Why not the same in the public arena, I could save someone else’s Reading List in Feed Collectors and tag it with my own tags (for personal reasons, or for public reasons - to emerge a vocabulary).
Then we could discover a Reading List by author and user tags combined…maybe there could be two tagclouds..this could confuse.

The problem is that if someone at a later date edits their Reading List, the tags they applied may also have to change…this is OK…but, if the public have also tagged this Reading List, they will not be aware the contents has changed, and their tags may no longer be appropriate.
Even if they could be notified, they have to react to this notification, if they don’t bother the tags may continue to be misleading.

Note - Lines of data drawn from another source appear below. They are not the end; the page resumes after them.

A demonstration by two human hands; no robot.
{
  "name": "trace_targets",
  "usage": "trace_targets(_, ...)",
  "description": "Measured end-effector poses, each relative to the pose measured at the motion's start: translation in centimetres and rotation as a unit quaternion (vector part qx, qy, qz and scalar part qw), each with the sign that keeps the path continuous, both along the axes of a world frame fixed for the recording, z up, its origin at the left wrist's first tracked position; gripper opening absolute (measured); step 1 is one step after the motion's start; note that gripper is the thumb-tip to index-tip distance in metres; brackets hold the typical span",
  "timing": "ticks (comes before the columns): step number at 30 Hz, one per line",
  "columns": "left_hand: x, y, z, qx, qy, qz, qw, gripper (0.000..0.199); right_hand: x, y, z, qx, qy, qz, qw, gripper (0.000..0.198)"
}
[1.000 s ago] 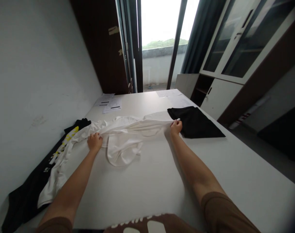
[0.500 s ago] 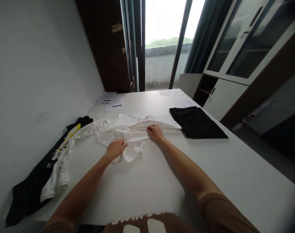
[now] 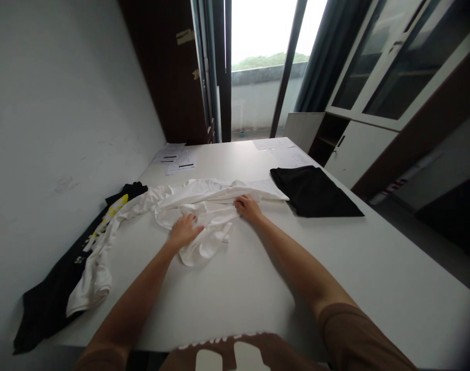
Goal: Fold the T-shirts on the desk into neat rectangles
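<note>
A rumpled white shirt lies across the middle of the table, with loose folds toward me. My left hand rests on its near left folds, fingers spread and thumb apart. At the shirt's near edge, right of centre, the fingers of my right hand are curled in on the cloth. Just right of the shirt is a folded black garment, touching or slightly under the shirt's right end.
Along the wall at left lie a black garment with yellow print and a white crumpled garment. Printed papers sit at the table's far left, more sheets far right. A white cabinet stands beyond the right edge.
My left hand has shifted slightly up and its fingers have spread from a more closed pose. My right hand keeps its place on the shirt. The view has tilted slightly.
</note>
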State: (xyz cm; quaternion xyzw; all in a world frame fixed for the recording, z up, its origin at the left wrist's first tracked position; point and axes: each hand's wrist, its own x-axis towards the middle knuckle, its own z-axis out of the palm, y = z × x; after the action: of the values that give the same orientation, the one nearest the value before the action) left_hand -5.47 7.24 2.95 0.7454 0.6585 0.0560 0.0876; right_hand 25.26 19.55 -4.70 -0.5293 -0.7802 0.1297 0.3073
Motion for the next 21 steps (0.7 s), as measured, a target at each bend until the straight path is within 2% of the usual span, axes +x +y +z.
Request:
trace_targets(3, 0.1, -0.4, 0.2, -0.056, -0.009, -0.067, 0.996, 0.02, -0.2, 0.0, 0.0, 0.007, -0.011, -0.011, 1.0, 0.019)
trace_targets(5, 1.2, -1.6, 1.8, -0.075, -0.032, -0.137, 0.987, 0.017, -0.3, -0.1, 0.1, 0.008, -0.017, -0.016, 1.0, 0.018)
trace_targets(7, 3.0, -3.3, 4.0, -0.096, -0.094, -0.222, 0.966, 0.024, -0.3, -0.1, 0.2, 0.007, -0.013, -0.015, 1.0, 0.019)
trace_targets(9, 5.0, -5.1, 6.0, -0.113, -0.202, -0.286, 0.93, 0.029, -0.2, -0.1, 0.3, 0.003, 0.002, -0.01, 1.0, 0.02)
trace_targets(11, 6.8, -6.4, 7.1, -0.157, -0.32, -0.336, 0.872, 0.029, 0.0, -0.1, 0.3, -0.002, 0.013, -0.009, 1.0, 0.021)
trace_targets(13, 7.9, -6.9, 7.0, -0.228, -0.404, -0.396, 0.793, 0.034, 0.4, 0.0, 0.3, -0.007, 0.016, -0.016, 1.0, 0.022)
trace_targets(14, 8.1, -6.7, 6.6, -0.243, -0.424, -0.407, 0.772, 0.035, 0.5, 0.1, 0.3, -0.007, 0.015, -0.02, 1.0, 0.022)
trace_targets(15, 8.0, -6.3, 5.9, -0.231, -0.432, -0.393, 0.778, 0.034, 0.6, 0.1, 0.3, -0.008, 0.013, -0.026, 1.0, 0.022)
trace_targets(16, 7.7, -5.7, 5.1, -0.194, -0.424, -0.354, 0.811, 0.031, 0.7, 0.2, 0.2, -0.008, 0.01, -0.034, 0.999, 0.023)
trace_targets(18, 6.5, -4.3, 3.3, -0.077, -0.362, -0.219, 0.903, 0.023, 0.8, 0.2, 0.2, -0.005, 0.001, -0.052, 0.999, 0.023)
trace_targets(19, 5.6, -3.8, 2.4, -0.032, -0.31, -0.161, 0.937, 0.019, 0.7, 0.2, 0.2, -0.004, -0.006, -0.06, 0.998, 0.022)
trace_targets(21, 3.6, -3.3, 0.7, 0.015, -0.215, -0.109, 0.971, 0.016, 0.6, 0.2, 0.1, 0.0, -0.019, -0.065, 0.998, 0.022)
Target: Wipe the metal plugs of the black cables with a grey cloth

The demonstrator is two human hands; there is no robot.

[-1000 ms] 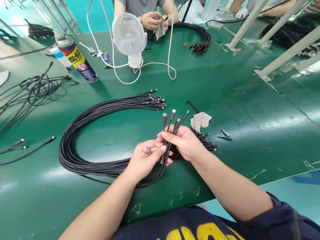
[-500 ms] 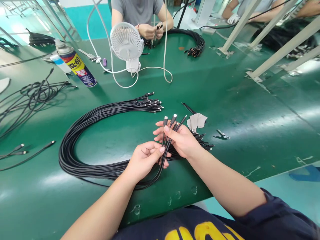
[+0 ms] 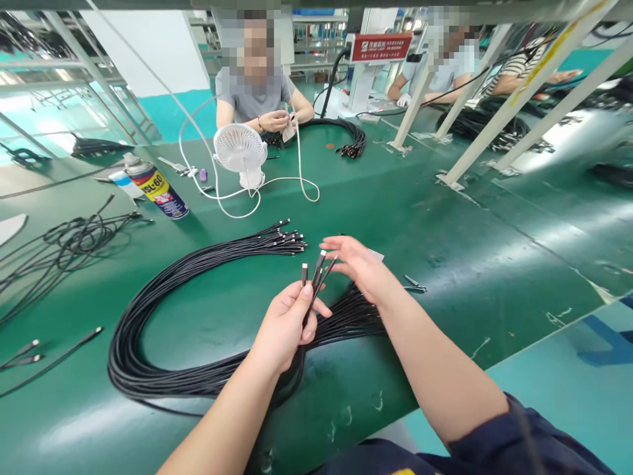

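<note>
- Left hand (image 3: 287, 320): closed around a few black cable ends (image 3: 319, 264), thumb pressed across them on the near side; the connectors project above the grip.
- Right hand (image 3: 363, 267): fingers extended and parted, palm side towards the left hand; nothing is seen in its grasp. Its fingertips lie at the connector tips; whether they touch cannot be told from this view.
- Governing relation: the cable ends lie immediately left of the right hand's fingertips. Their long axis runs up and away from the wearer; the leftmost connector stands nearly straight, the others lean towards the right hand. The left hand is the nearer, being in contact.
- Cable bundle (image 3: 121, 349): lies on the table (image 3: 208, 297) in a broad curve bulging leftward. One set of tips (image 3: 291, 245) lies beyond the left hand; the other run passes below both hands and fans out under the right forearm side, its ends partly hidden.
- Surroundings: a slim metal tool (image 3: 415, 286) lies right of the right hand; a white fan (image 3: 240, 148) and a spray can (image 3: 158, 188) stand farther back.
</note>
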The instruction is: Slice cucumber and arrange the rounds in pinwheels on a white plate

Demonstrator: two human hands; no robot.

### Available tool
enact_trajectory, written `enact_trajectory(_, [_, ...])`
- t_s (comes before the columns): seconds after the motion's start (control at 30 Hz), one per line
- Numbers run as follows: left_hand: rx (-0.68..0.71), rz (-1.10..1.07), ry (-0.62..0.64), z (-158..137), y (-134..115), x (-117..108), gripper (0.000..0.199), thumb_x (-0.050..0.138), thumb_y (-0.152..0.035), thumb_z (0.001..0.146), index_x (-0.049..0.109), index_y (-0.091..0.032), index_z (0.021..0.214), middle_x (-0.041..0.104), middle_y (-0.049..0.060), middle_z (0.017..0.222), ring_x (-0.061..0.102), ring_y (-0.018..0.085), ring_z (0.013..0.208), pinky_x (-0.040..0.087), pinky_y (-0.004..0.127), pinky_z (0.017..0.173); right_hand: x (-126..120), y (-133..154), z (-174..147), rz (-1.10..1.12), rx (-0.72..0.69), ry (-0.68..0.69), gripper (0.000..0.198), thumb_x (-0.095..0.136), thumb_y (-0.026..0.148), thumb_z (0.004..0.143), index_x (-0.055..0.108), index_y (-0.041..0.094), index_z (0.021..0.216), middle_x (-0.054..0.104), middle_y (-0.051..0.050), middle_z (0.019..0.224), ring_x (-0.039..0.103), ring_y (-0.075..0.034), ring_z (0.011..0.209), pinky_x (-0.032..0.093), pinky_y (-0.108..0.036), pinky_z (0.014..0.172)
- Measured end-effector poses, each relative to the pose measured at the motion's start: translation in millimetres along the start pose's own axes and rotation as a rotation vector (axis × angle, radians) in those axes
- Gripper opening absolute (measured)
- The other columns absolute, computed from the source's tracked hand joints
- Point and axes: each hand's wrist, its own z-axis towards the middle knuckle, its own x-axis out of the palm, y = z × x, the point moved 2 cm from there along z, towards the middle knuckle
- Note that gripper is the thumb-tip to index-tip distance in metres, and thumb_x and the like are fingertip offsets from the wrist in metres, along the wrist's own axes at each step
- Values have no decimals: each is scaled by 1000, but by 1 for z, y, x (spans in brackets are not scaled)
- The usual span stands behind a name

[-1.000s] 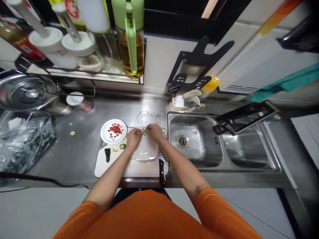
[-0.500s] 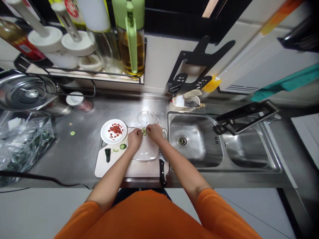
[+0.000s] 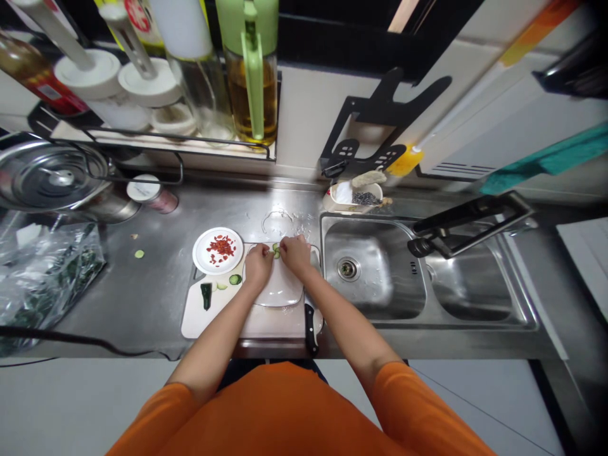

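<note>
Thin green cucumber slices (image 3: pixel 276 252) lie near the far edge of a white squarish plate (image 3: pixel 279 292). My left hand (image 3: pixel 259 265) is closed in a pinch at the slices' left side. From the right, my right hand (image 3: pixel 295 254) pinches at the same slices, its fingertips close to the left ones. The fingers partly cover what they grip. Under the plate is a white cutting board (image 3: pixel 194 324), bearing a dark green cucumber end (image 3: pixel 206 296) and a cucumber piece (image 3: pixel 235 279). A black-handled knife (image 3: pixel 311 329) lies along the board's right side.
A small white plate (image 3: pixel 199 258) with red bits (image 3: pixel 221 248) overlaps the board's far left corner. To the right is a double sink (image 3: pixel 375 272) with a black faucet (image 3: pixel 456 228). A bag of greens (image 3: pixel 61 278) lies left. Above the counter hangs a bottle rack (image 3: pixel 190 145).
Both hands stay at the cucumber slices with barely any shift of the fingers. The whole view has drifted very slightly.
</note>
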Motion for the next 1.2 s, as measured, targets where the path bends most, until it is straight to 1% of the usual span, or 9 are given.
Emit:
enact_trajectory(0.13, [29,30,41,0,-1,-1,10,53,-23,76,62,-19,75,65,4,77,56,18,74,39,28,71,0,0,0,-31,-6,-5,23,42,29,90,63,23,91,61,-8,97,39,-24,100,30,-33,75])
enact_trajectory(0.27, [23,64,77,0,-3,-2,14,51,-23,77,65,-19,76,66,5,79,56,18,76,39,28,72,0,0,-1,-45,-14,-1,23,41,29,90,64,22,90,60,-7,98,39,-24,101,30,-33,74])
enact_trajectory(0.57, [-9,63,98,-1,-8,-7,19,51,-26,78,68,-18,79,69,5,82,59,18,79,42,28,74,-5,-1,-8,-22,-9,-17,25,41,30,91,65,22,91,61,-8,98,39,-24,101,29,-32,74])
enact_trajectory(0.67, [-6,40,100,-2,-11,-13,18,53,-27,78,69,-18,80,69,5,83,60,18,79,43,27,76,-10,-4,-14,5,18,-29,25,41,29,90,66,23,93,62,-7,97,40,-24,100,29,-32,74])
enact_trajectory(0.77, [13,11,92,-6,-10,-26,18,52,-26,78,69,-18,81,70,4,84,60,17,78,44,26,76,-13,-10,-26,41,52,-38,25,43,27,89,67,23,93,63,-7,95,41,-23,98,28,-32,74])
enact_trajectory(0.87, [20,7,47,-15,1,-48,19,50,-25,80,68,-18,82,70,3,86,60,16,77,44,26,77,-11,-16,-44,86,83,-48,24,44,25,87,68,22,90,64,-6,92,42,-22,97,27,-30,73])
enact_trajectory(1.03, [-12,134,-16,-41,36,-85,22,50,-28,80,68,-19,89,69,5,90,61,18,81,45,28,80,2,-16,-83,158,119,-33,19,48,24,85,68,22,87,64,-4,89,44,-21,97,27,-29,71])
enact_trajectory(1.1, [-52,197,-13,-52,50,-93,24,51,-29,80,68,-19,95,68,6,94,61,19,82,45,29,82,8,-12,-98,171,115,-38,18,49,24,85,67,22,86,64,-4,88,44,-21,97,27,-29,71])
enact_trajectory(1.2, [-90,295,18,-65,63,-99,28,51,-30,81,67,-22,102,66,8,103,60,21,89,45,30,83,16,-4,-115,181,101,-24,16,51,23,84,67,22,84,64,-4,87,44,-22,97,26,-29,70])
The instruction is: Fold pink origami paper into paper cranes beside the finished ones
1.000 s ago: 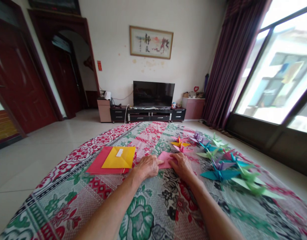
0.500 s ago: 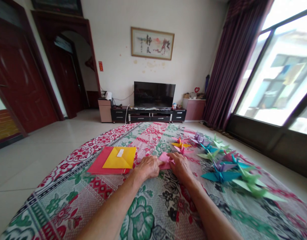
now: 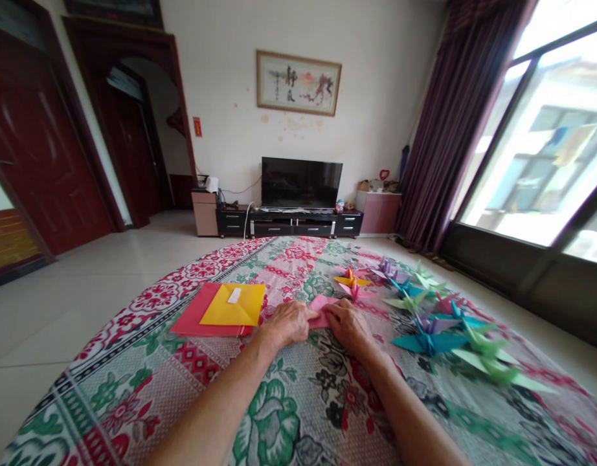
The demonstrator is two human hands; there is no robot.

This is where the potential of a Reading List folksonomy is different than a bookmark folksonomy, there is a greater chance that the aboutness of a bookmark (webpage) won’t really change that much…in contrast, a Reading List is more organic and volatile, it has a greater potential to change as the author’s interests change.

There may be two scenarios:

1. The author may change some feeds, then change the tags slightly to reflect the different feed set, but they are generally under the same topic.

eg. the author may have initially tagged this Reading List: web2.0, wiki, rss, blogs…later on they may have deleted the feeds relating to “wiki”, so they consequently removed the “wiki” tag

…it would then be appropriate for user tags for this Reading List to also delete the “wiki” tag, as it is misleading, but there is no way this can be enforced.

2. The author may change all the feeds and tags, and re-name the Reading List.

The user tags would now be misleading altogether…leading to bad browsing experiences.

In the end are user tags appropriate for webpages that may change their aboutness?

In a centralised vocabulary or author defined only vocabulary as long as the author changes the tag, the system stays clean, it only has to be done once, as the tags for that item have only been applied once.

Folksonomies may not always be the appropriate management or discovery portal for all types of objects…as much as I love them!